Written and oral presentation of the course project. 20%. Highly significant test

Evaluation of the written work of the course project.

Minimum grade required to arise average >4/10.

Oral communication: 10%

Evaluation of the student's oral expression in the different seminars and in the oral presentation of the final project of the course.

Minimum note to make the average> 4/10.

Continuous evaluation: 10%

Involvement of the student in the classes, delivery of the exercises and criteria of the teacher.

Special evaluation:

In case standard evaluation is failed, students have the option to pass the subject by passing a special evaluation exam.

Criteria for standard and special evaluation:

In the event that the exams, exercises or works to be delivered by the student do not present a correct written, grammatical and orthographic expression, the maximum grade will be a 4.

If the conditions are not fulfilled for passing the convocation, the maximum grade will be a 4.

Evaluation Criteria
Basic Bibliography

Crespo Fajardo, J. L. (Coord.) (2012). Discursos sobre arte digital. Málaga: Universidad Málaga.

(2012) coord. José Luis Crespo Fajardo, Univ. Málaga. http://www.eumed.net/libros-gratis/ciencia/2012/7/7.pdf Gombrich, E.H. (2006). Historia del Arte. Madrid: Debate.

Heinich, N. (2017). El paradigma del arte contemporáneo. Estructuras de una revolución artística. Madrid: Casimiro libros.
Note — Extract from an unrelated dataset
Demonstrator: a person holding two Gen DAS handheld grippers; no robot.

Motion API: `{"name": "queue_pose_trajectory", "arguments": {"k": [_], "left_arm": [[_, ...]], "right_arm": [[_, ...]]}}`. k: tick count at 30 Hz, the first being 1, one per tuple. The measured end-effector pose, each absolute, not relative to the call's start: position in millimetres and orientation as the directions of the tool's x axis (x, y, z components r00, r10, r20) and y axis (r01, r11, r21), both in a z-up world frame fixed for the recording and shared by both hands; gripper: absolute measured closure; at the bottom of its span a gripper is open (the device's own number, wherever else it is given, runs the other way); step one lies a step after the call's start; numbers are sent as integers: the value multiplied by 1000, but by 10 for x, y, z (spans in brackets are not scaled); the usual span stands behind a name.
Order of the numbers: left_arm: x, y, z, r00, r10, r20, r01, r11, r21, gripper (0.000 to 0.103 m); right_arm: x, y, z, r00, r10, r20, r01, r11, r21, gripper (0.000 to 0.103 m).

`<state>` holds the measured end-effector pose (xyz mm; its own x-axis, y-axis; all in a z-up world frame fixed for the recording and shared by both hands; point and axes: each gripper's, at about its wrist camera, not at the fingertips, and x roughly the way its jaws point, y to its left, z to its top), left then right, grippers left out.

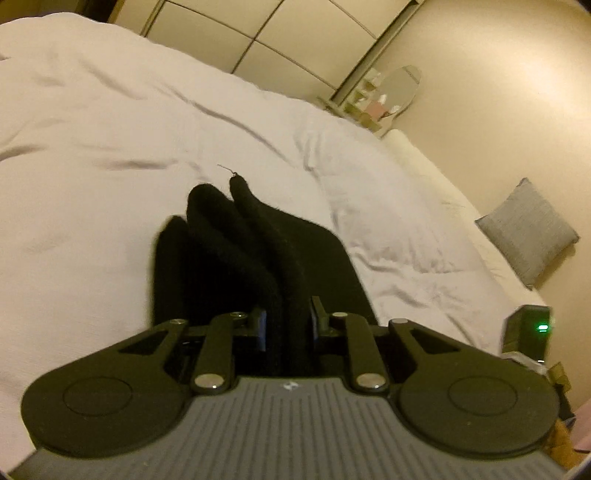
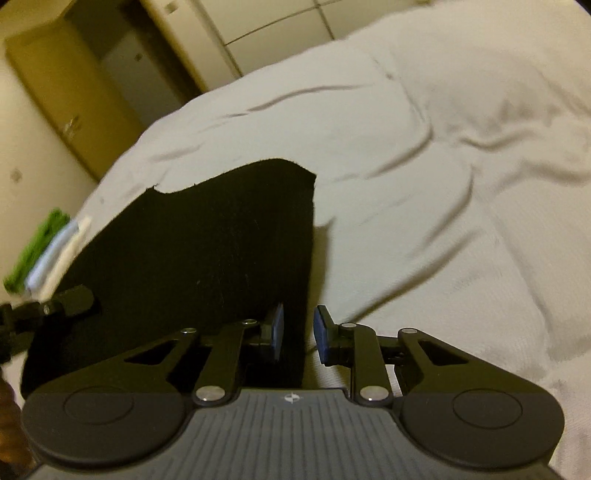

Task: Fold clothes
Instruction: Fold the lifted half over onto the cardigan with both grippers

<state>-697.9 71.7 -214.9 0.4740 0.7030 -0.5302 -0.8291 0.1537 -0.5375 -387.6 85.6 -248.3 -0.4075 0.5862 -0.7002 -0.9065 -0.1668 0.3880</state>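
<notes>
My left gripper (image 1: 288, 325) pinches bunched folds of the black garment (image 1: 251, 251); my right gripper (image 2: 298, 330) has its blue pads narrowly apart around the garment's edge, contact unclear. The cloth lies on the white duvet (image 1: 110, 129). Beyond, a grey cushion (image 1: 528, 230) and wardrobe doors (image 1: 266, 33).

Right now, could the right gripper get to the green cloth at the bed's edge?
Probably not yet. The right gripper has the black garment between its fingers, and that garment lies between it and the green cloth.
</notes>
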Motion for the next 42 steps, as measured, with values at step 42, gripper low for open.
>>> {"name": "queue_pose_trajectory", "arguments": {"k": [42], "left_arm": [[-7157,175,-2261,240,725,-645,-926,-29,-378,82]], "right_arm": [[-4040,182,-2441,-439,586,-681,-898,-312,310,51]]}}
Lieser, W. (2009). El arte digital, Ullman Publishing.

Manovich, Lev. (2005). El lenguaje de los nuevos medios de comunicación. La imagen en la era digital. Barcelona: Ediciones Paidós.

Panofsky, E. (1989). El significado de las artes visuales. Madrid: Alianza Editorial. Saxl, F. (1989). La vida de las imágenes. Madrid: Alianza Editorial.

Tatarkiewicz, W. (2000). Historia de la estètica, Madrid: Ed. Akal.

The teacher will provide specific bibliography for each topic.